* _ASSIGNMENT_: Somewhere below are a line with "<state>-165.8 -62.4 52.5" and a later line with "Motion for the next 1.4". Output exactly those lines and all lines between them.

Dataset items
--------
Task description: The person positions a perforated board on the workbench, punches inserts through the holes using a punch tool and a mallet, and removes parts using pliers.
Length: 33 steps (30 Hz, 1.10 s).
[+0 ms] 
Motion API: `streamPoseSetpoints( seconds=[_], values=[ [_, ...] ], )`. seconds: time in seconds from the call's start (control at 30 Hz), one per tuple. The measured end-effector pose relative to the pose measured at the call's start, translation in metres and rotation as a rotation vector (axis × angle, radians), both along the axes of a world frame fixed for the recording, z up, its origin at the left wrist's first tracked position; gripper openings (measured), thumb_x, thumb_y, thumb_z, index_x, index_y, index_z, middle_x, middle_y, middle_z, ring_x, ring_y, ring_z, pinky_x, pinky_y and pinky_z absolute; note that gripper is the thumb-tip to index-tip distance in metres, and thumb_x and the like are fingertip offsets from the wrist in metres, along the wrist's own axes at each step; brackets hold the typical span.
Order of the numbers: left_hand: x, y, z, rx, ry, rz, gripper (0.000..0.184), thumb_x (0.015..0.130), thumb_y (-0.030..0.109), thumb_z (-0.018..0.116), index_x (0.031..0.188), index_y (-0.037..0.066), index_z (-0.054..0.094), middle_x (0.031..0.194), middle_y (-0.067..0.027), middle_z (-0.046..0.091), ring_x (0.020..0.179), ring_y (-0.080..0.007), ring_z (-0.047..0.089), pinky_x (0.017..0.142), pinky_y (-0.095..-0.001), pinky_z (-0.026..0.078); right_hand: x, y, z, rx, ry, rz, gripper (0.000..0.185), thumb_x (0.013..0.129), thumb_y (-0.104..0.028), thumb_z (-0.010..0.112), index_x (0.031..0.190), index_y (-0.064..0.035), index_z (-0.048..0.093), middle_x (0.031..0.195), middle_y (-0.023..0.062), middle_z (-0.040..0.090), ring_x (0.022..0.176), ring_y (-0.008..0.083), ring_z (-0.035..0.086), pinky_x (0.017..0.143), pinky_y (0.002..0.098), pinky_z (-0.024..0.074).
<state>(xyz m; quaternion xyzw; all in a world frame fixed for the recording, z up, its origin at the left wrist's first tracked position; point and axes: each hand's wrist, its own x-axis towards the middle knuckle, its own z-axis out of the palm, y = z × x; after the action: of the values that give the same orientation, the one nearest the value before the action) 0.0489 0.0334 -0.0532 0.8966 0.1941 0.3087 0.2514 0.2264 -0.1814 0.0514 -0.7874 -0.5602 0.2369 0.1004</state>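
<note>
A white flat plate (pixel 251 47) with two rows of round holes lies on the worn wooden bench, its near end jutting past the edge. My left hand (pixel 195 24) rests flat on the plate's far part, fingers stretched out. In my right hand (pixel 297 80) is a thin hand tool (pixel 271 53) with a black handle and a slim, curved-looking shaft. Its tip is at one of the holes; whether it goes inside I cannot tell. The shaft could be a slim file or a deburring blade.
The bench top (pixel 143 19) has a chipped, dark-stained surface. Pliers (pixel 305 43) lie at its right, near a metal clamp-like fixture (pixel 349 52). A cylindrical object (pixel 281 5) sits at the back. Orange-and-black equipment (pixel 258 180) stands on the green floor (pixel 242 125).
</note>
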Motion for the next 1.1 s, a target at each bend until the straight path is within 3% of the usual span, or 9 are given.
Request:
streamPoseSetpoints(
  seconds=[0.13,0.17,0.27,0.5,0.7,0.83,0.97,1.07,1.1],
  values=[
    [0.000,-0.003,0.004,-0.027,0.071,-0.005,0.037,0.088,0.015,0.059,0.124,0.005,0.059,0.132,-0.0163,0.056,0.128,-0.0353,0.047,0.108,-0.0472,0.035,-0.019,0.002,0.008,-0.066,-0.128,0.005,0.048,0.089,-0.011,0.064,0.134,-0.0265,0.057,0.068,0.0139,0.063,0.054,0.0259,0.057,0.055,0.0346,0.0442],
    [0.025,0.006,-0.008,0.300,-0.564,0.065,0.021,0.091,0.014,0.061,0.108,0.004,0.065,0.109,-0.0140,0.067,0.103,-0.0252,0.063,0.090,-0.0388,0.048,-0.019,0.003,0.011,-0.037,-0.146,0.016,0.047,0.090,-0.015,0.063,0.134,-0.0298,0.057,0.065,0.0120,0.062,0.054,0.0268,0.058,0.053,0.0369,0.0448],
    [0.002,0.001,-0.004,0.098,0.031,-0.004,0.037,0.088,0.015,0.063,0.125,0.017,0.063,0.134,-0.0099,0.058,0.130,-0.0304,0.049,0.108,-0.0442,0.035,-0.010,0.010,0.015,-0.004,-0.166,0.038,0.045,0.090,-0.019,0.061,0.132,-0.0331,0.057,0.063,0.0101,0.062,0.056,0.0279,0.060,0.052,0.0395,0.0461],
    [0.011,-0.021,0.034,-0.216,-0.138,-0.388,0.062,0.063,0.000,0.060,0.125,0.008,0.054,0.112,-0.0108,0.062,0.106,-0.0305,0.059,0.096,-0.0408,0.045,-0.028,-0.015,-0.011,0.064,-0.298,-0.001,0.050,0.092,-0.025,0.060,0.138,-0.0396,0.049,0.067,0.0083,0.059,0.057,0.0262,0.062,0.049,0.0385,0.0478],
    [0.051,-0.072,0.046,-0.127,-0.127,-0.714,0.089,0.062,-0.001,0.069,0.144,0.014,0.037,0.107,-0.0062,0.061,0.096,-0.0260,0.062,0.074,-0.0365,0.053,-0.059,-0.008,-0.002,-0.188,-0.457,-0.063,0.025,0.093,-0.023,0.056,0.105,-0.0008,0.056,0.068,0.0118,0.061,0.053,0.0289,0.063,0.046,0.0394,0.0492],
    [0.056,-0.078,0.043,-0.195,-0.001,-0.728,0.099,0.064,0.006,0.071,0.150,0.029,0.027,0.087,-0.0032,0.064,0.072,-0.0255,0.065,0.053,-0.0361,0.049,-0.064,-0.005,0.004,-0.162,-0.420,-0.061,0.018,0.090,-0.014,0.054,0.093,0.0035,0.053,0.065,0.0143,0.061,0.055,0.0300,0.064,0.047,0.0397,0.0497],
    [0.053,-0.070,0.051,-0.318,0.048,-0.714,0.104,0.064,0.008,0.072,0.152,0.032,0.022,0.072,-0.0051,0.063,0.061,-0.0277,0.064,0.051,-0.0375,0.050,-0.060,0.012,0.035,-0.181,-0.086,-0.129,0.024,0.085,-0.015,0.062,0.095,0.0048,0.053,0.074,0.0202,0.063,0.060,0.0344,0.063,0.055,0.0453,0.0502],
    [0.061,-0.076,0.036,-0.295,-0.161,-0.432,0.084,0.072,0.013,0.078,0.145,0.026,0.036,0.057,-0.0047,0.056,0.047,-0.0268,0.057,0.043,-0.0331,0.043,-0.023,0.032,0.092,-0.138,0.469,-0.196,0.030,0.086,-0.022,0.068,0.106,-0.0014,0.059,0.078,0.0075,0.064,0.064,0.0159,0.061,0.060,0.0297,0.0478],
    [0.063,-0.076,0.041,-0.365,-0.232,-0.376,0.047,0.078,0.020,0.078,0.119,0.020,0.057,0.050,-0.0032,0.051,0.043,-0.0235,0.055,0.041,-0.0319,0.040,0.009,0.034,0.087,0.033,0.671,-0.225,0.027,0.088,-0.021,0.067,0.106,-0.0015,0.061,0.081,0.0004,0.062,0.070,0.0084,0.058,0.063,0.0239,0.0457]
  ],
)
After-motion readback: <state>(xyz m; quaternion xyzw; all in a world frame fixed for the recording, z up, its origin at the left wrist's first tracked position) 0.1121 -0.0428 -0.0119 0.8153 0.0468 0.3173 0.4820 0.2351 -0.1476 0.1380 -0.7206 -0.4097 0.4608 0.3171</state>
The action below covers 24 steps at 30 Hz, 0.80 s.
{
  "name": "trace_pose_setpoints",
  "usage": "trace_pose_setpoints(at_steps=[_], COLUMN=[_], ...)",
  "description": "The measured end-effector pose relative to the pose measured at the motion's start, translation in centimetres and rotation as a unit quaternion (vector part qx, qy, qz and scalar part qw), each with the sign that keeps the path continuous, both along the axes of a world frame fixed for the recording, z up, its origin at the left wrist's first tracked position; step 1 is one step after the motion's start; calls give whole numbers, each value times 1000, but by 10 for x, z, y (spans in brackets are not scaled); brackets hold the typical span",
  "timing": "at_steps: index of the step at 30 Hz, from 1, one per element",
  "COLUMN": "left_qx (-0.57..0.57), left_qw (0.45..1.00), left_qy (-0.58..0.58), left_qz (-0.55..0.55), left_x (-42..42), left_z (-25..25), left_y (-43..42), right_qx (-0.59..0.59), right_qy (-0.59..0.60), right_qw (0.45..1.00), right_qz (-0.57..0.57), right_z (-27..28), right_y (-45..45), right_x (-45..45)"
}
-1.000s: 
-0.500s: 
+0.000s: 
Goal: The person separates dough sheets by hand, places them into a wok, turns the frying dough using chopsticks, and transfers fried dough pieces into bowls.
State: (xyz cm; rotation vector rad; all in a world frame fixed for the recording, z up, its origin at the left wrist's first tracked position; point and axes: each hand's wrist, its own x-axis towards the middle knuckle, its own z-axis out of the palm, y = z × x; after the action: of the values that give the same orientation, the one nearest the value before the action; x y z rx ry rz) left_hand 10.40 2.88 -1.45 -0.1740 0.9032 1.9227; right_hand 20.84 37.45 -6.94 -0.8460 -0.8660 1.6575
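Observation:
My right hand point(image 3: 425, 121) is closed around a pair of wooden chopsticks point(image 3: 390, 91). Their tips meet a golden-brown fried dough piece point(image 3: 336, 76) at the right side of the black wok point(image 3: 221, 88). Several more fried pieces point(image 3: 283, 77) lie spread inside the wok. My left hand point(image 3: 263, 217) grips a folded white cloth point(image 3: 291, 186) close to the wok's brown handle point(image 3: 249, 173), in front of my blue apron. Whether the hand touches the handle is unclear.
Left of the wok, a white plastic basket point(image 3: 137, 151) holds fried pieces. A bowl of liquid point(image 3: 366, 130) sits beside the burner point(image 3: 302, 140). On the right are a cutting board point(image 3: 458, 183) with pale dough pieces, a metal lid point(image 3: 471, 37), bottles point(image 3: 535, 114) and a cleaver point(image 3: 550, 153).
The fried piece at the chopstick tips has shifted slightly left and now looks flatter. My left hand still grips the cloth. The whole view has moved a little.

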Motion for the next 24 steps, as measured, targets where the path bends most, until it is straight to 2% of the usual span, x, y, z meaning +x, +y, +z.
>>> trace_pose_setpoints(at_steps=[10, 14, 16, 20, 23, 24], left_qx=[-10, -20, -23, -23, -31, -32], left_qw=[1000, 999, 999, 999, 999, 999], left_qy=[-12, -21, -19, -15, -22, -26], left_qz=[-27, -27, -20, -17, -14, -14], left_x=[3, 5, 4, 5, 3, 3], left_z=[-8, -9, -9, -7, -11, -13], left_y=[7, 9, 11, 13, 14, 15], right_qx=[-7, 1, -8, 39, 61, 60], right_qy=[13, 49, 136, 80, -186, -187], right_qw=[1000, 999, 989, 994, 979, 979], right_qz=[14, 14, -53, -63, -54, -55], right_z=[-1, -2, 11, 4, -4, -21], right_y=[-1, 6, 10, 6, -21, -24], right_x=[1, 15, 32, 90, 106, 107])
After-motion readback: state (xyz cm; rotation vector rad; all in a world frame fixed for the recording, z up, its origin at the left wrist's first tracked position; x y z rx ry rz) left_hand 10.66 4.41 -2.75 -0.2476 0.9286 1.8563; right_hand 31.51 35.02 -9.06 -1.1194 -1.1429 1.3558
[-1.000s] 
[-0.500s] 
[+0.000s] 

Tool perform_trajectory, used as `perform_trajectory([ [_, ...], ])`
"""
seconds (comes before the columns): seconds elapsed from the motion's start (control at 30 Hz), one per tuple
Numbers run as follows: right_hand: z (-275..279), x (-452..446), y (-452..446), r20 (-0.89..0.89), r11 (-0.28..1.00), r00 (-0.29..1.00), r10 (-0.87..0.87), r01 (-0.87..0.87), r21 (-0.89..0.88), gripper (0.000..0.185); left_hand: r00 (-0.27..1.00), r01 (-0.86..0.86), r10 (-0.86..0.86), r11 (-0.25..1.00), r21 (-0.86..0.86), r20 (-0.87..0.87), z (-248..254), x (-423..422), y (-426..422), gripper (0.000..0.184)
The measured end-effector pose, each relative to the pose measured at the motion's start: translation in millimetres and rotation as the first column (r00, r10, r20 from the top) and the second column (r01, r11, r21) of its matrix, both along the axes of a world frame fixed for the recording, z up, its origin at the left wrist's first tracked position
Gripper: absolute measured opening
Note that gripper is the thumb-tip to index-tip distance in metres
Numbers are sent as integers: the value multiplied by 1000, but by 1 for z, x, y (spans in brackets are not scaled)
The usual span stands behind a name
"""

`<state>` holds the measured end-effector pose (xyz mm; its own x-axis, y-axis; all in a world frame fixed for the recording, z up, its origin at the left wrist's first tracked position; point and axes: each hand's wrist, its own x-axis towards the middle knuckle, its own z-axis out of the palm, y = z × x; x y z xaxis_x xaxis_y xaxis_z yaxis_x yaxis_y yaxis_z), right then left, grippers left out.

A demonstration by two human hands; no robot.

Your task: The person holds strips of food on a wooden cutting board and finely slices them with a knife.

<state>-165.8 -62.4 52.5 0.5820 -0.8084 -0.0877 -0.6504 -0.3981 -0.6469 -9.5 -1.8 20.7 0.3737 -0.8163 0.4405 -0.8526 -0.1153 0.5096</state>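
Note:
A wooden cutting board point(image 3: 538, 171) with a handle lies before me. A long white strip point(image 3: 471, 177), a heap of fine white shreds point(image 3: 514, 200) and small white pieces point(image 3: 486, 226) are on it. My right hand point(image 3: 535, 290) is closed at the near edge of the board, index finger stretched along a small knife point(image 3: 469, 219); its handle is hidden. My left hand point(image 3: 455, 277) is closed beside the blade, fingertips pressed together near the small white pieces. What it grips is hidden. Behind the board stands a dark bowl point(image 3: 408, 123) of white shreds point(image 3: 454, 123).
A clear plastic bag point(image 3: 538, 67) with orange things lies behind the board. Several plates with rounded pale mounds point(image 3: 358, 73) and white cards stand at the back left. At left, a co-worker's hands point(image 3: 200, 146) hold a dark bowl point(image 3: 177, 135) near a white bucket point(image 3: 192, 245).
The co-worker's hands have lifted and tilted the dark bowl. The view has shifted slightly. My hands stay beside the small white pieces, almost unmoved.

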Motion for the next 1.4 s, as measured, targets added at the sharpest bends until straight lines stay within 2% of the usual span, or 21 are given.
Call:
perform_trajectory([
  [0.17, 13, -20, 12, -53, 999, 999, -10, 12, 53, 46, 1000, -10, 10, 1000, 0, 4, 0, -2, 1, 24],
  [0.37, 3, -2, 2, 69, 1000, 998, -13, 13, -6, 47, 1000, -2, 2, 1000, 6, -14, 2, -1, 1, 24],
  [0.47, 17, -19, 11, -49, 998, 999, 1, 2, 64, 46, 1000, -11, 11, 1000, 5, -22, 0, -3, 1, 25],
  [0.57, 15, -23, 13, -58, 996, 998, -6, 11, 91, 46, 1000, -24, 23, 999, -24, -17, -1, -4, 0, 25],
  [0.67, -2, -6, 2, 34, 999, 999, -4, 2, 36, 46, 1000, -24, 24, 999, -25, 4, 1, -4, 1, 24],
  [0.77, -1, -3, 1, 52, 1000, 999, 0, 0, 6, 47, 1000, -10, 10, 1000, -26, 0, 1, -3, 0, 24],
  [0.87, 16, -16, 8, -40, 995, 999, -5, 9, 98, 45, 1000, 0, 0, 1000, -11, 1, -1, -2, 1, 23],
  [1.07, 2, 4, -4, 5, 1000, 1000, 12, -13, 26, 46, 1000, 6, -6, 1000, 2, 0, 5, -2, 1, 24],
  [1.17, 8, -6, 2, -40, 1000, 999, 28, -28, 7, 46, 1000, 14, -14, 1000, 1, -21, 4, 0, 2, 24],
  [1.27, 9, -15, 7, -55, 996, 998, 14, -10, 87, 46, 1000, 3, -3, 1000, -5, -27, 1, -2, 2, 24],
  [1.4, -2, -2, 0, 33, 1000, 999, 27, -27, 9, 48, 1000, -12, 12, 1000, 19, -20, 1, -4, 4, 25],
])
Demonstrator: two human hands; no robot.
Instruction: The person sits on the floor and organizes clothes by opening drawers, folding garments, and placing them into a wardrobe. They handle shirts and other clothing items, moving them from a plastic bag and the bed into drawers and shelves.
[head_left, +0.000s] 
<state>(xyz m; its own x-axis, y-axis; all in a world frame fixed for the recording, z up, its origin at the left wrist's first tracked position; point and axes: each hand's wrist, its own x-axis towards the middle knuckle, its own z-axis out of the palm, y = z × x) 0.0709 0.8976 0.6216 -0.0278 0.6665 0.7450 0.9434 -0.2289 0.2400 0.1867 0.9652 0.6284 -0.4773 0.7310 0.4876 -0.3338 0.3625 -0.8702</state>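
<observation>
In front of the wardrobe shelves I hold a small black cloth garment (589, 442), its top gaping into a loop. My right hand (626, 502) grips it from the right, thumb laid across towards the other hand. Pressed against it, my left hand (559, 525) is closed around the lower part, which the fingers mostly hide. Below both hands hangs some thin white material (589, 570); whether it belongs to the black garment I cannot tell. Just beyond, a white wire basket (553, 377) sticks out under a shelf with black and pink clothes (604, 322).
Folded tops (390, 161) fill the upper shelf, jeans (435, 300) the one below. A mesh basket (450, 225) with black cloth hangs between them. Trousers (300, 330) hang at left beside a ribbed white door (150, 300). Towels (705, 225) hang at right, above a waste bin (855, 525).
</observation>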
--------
* _REPLY_:
<state>-165.8 -62.4 52.5 0.5820 -0.8084 -0.0877 -0.6504 -0.3981 -0.6469 -9.5 -1.8 20.7 0.3737 -0.8163 0.4405 -0.8526 -0.1153 0.5096</state>
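Note:
A wooden cutting board point(image 3: 538, 171) with a handle lies before me. A long white strip point(image 3: 471, 177), a heap of fine white shreds point(image 3: 514, 200) and small white pieces point(image 3: 486, 226) are on it. My right hand point(image 3: 535, 290) is closed at the near edge of the board, index finger stretched along a small knife point(image 3: 469, 219); its handle is hidden. My left hand point(image 3: 455, 277) is closed beside the blade, fingertips pressed together near the small white pieces. What it grips is hidden. Behind the board stands a dark bowl point(image 3: 408, 123) of white shreds point(image 3: 454, 123).
A clear plastic bag point(image 3: 538, 67) with orange things lies behind the board. Several plates with rounded pale mounds point(image 3: 358, 73) and white cards stand at the back left. At left, a co-worker's hands point(image 3: 200, 146) hold a dark bowl point(image 3: 177, 135) near a white bucket point(image 3: 192, 245).
The co-worker's hands have lifted and tilted the dark bowl. The view has shifted slightly. My hands stay beside the small white pieces, almost unmoved.
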
Motion for the next 1.4 s, as measured, targets added at the sharpest bends until straight lines stay within 2% of the usual span, or 21 are given.

For this exercise, nothing further remains.